I have a table where a combination of 8 varchar columns uniquely (case insensitively) identifies a record. There is no other column that can act as a primary key. Moreover, the table is refreshed fully every time from the feed which means we cannot add a sequence to act as a primary key. I was thinking to add one column which contains some kind of unique deterministic hash value for the 8 identifier columns and can act as a primary.
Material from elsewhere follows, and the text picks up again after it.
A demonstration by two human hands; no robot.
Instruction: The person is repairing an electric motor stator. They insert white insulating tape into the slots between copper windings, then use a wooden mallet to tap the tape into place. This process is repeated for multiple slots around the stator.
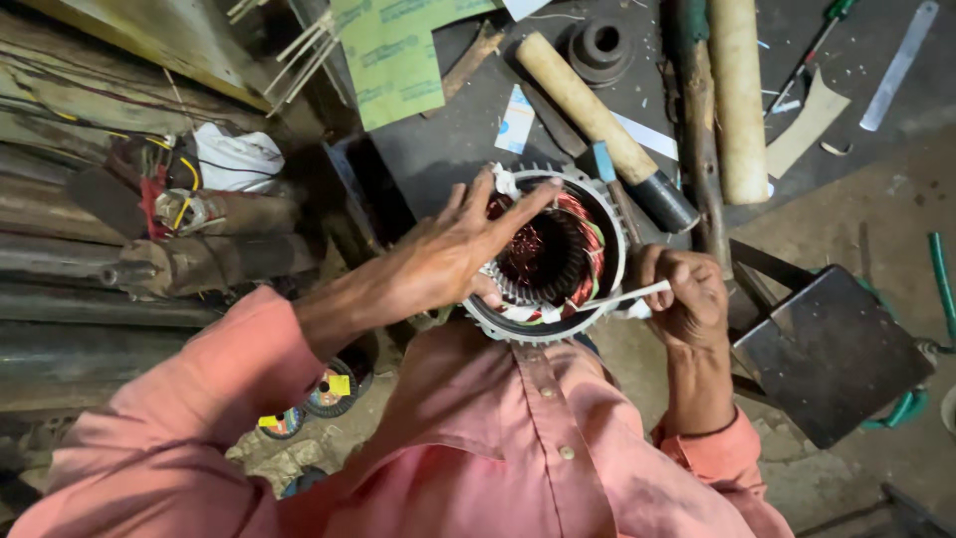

Could you please let me know if this is possible?

and Chris said...

You can do this by:

- Creating a virtual column that
- upper/lowercases the columns concatenated together
- passes this to standard_hash
- Making this hash the primary key

create table t (
  c1 varchar2(10), c2 varchar2(10), c3 varchar2(10),
  data_hash as ( 
    standard_hash ( lower ( c1 ) || lower ( c2 ) || lower ( c3 ) )
  ) constraint pk primary key
);

insert into t ( c1, c2, c3 ) values ( 'TEST', 'TEST', 'TEST' );
insert into t ( c1, c2, c3 ) values ( 'test', 'test', 'test' );

--ORA-00001: unique constraint (CHRIS.PK) violated

select * from t;
/*
C1         C2         C3         DATA_HASH                               
---------- ---------- ---------- ----------------------------------------
TEST       TEST       TEST       0071877D20A65C02D9A1654F109B97DC61416D1A
*/


This uses SHA1 by default. As with all hashing algorithms, there is a tiny chance of collisions. If this concerns you, you could use SHA256 which reduces the chance further.

Rating

  (6 ratings)

Is this answer out of date? If it is, please let us know via a Comment

Comments

Several problems with that approach

mathguy, June 13, 2023 - 1:54 pm UTC

The hash of NULL is non-NULL, so that approach would allow all column values (in the supposed PK) to be NULL without throwing an error.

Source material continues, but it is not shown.